Pero los tiempos cambian, y a veces el estar en el sitio adecuada en la época adecuada, provoca lo inevitable… El sol extremeño, su cercanía a Madrid y el Litio de Cáceres posibilitan que la instalación de una fábrica en Navalmoral sea la más idóneo y rentable. Las industrias se mueven por la pasta y siempre en beneficio propio y más en estos tiempos en el que los combustibles fósiles se están agotando y la energía eléctrica se ve como la solución.

Pero, ahora sí, nuestros políticos regionales han hecho bien su trabajo, se han puesto en su sitio exigiendo que si el Litio es nuestro, su manufactura, también. Recordemos que cuando  nuestros campos se convirtieron en los mayores productores de España de tabaco, nuestros políticos se dejaron ir la fábrica de cigarrillos a Canarias.

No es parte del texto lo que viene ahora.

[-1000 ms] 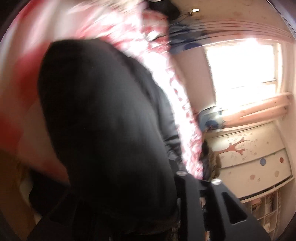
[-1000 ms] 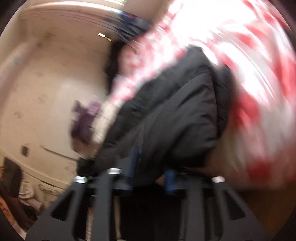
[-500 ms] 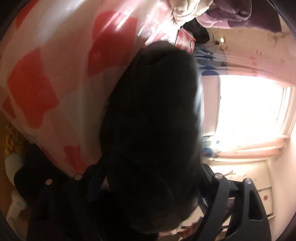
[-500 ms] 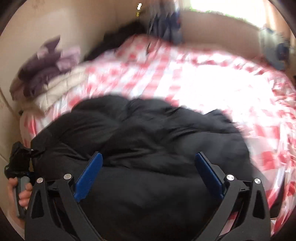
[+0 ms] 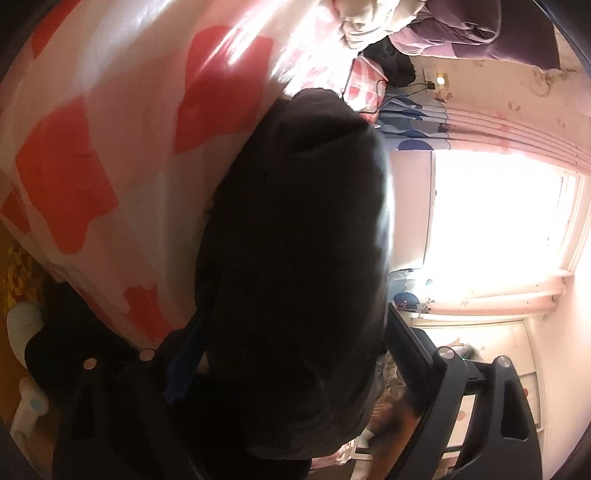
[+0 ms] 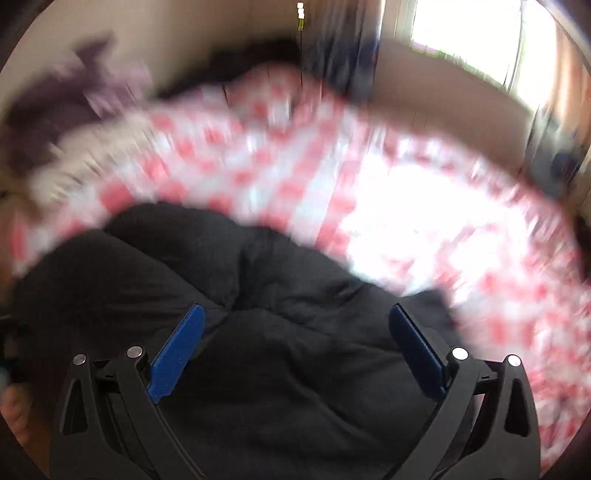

¿Y esto qué tiene que ver con el soterramiento de las vías del tren a su paso por Navalmoral? NADA… Es más, el aumento de ciudadanos y la falta de espacio urbanizable al sur de la ciudad, provocará que las viviendas de las faldas de los cerros se revaloricen por su mejor sombra y su vegetación (si dejan algo) y que los curritos y gente menos adinerada comiencen a edificar en las explanadas al otro lado de las vías, construyendo más Navarrosas y colocando a los adinerados en la parte guay y a los menos pudientes en las solaneras. Y no lo olvidemos, con un MURO de 2 kilómetros de largo, por cuatro metros de alto y doce de ancho.

Y es aquí donde volvemos a nuestras raíces agrícolas y tiempos de latifundios, señoritos y Milanas Bonitas. Ya en agosto de 2021 el responsable de comunicaciones del partido gobernante en Navalmoral nos indicó que pitar y silbar a D. Pedro Sánchez podría tener consecuencias (no le cabreemos que nos quita la fábrica) y el nuevo portavoz municipal social… perdón, de Ciudadanos, Juan Máximo, que los esfuerzos deben encaminarse a ExpacioNavalmoral en vez de a otras labores menos necesarias… Partidos socialistas mirando por el dinero en vez de por los ciudadanos. En fin, son los tiempos que corren.

Debemos estar orgullosos de nuestro pueblo, y exigir tanto al presidente nacional como al último de nuestros concejales, no una recompensa ni unas migajas, sino lo que es justo en sus reivindicaciones, una ciudad más verde y estructurada, con industrias verdes y sin cicatrices por el paso de una máquina. Y si tenemos que gritárselo porque no podemos decírselo a la cara —demasiados espectadores con entrada vip en el parque municipal—, pues lo gritaremos desde los rincones apartados desde los que nos colocan los que no quieren molestar al jefe supremo…

Que nuestra corporación municipal luche por soterrar el tren en Navalmoral es compatible con industrializar el polígono con fábricas. ¡Ah! y con los chinos… tan sólo hay que trabajar más… y es una obligación de todos los moralos, y de nuestros políticos, acudir a la manifestación del jueves 9 en la Plaza de España de Navalmoral para recordárselo y gritarles que necesitamos el soterramiento de las vías. Porque no es un problema político el que divide nuestro pueblo, es un problema físico, y se llama —aunque muchos no quieran ni escucharlo—, MURO.